CourtU.S. District Court — Eastern District of New York
Memorandum & Order

Gold, S., United States Magistrate Judge:

INTRODUCTION

Plaintiff, Carol Davis, brings this action seeking to recover for personal injuries she claims she sustained as a result of a car accident with Defendants, Christopher and Clodomiro Ogando, on September 22, 2007. Defendants have moved for summary judgment on the grounds that Plaintiff did not sustain a serious injury. For the reasons stated below, Defendants' motion is granted.

FACTUAL BACKGROUND

The following facts are drawn primarily from Defendants' statement of facts submitted, as required by Local Civil Rule 56.1(a), with their summary judgment motion.1 Plaintiff failed to submit the mandatory response to Defendants' statement of facts. See Local Civil Rule 56.1(b) (requiring "a correspondingly numbered paragraph responding to each numbered paragraph in the statement of the moving party" to be filed in opposition to a motion for summary judgment). Without such a corresponding statement, all assertions in Defendants' Rule56.1 submission may be deemed admitted. See Rule 56.1(c).2 Nonetheless, I have not merely relied on the assertions in Defendants' statement of facts but have also reviewed the underlying evidence cited in support of them.

On September 22, 2007, Defendants' car struck the front driver's side of Plaintiff's vehicle as Plaintiff approached an intersection in Staten Island, New York. Def. R.56.1 ¶¶ 16, 18; Davis Dep. at 47-49. Following the accident, Plaintiff was taken by ambulance to the emergency room complaining of headaches and injuries to her neck, right knee, pelvis and left shoulder. Def. R.56.1 ¶ 22; Davis Dep. at 106-08. During her emergency room visit, Plaintiff was diagnosed with cervical strain, contusions of the right hip and knee and a right ankle sprain. Def. R.56.1 ¶ 33; Def. Ex. H. X-rays were taken at that time of Plaintiff's chest, cervical spine, and right hip, leg, knee and ankle, but no fracture or other abnormality was found.
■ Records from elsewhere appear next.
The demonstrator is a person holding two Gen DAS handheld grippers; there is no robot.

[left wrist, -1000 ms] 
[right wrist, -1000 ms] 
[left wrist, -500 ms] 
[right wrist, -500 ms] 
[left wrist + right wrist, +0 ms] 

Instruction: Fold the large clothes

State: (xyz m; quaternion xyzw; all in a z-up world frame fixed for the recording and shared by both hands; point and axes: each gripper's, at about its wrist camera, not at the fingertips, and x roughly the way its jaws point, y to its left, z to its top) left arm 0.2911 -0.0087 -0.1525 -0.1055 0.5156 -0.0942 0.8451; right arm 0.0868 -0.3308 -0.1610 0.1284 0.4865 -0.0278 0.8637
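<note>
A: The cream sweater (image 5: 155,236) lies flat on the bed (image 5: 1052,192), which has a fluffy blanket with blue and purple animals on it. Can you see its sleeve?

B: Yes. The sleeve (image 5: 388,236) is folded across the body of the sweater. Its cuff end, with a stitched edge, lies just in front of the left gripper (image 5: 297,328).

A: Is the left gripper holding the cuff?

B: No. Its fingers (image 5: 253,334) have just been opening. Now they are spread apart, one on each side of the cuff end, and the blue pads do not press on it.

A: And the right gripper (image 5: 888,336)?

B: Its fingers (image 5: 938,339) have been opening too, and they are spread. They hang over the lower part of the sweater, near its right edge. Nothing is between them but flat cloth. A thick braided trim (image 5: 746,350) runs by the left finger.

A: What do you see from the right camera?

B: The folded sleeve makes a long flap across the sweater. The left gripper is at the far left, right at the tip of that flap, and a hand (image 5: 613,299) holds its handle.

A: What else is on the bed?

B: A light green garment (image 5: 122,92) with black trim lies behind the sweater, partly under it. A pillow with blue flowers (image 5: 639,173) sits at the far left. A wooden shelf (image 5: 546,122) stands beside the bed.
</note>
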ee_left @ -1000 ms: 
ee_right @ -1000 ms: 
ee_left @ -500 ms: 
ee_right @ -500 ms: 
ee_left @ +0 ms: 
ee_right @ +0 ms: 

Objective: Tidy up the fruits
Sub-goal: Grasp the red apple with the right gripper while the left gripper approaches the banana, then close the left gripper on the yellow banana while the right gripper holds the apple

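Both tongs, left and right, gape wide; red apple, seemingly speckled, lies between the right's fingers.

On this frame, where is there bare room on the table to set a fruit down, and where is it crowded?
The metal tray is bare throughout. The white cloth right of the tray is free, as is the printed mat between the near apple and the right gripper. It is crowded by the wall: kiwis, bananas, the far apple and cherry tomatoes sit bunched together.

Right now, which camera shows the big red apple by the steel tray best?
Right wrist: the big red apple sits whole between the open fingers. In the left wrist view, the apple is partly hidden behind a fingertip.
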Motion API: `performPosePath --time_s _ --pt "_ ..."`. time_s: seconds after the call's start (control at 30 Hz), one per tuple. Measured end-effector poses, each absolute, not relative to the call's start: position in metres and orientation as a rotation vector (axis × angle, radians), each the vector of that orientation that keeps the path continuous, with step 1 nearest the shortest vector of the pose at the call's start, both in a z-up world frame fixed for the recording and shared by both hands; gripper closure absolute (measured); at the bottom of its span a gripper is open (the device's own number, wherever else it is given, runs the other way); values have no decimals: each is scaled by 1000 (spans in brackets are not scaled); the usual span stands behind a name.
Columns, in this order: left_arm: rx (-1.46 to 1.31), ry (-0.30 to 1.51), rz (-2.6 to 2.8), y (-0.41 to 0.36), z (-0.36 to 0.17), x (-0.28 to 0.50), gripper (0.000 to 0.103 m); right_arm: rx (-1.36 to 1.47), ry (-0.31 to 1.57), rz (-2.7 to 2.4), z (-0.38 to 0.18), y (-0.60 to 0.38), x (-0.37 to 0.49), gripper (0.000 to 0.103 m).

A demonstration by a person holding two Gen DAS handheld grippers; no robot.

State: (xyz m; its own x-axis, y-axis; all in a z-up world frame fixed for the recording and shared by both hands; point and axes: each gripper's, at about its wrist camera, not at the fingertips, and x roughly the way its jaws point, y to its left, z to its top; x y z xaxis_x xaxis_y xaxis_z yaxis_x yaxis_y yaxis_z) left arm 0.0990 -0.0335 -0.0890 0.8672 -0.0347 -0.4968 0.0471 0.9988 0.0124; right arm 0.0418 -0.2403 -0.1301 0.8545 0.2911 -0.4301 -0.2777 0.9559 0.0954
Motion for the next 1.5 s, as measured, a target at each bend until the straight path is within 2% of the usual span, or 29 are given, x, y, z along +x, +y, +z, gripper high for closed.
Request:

Id., and especially at Docket Entry 17-16 at 19-20.

It appears from Plaintiff's medical records that she subsequently visited a chiropractor three times between September 25, 2007 and July 31, 2008. See Docket Entry 22-5. Plaintiff also had seven visits with a physiatrist between September 28, 2007 and August 11, 2008 and six visits with an orthopedist between October 8, 2007 and July 29, 2008. See Docket Entries 22-3, 22-4, 22-5, 22-6, 22-7.3 Following the accident, Plaintiff also missed two days of work but subsequently returned to her regular work schedule, with the exception of some half work days she took off to attend her physical therapy sessions. Def. R.56.1 ¶ 28; Davis Dep. at 147, 148-49.

Plaintiff sustained other injuries both prior and subsequent to the September 22, 2007 accident. Plaintiff was injured in an earlier car accident around 1995, hurting her neck, right knee, lower back and other areas of her back, and received treatment from several doctors for these injuries. Def. R.56.1 ¶ 4; Davis Dep. at 12-14.4 As a result of that accident, Plaintiff required surgery on her right knee. Def. R.56.1 ¶ 5; Davis Dep. at 84. Plaintiff continued to be treated for injuries to her back, neck and right knee from the 1995 accident through 1996 or 1997. Def. R.56.1 ¶ 11; Davis Dep. at 90. Plaintiff then slipped on ice and fell down several stairs in December, 1998, injuring her coccyx and her hips; after this accident, she required an MRI, X-Rays (showing sciatica in the hip) and treatment. Def. R. 56.1 ¶ 14; Davis Dep. at 91-94. In April, 2005, Plaintiff visited her doctor complaining of neck, back, foot, ankle, calf, and hand pain; regarding her back and ankle pain, her doctor noted a "spasm in the paraspinal lumbrosacral musculature" and limited movement in her right ankle. Def. R.56.1 ¶ 42; Def. Ex. M. Shortly before the subject accident, in January of 2007, Plaintiff returned to her physician complaining of pain and swelling in her right leg. Def. R.56.1 ¶ 10; Davis Dep. at 89.

Finally, Plaintiff was involved in a subsequent car accident on December 31, 2008. Def. R.56.1 ¶ 34; Def. Ex. H. Plaintiff was taken to the hospital by ambulance after this accident. Def. Ex. H.5 She complained of neck pain but said that she did not have any other pain. Def. R. 56.1 ¶ 34; Def. Ex. H. The emergency room physician diagnosed muscle strain. Def. Ex. H.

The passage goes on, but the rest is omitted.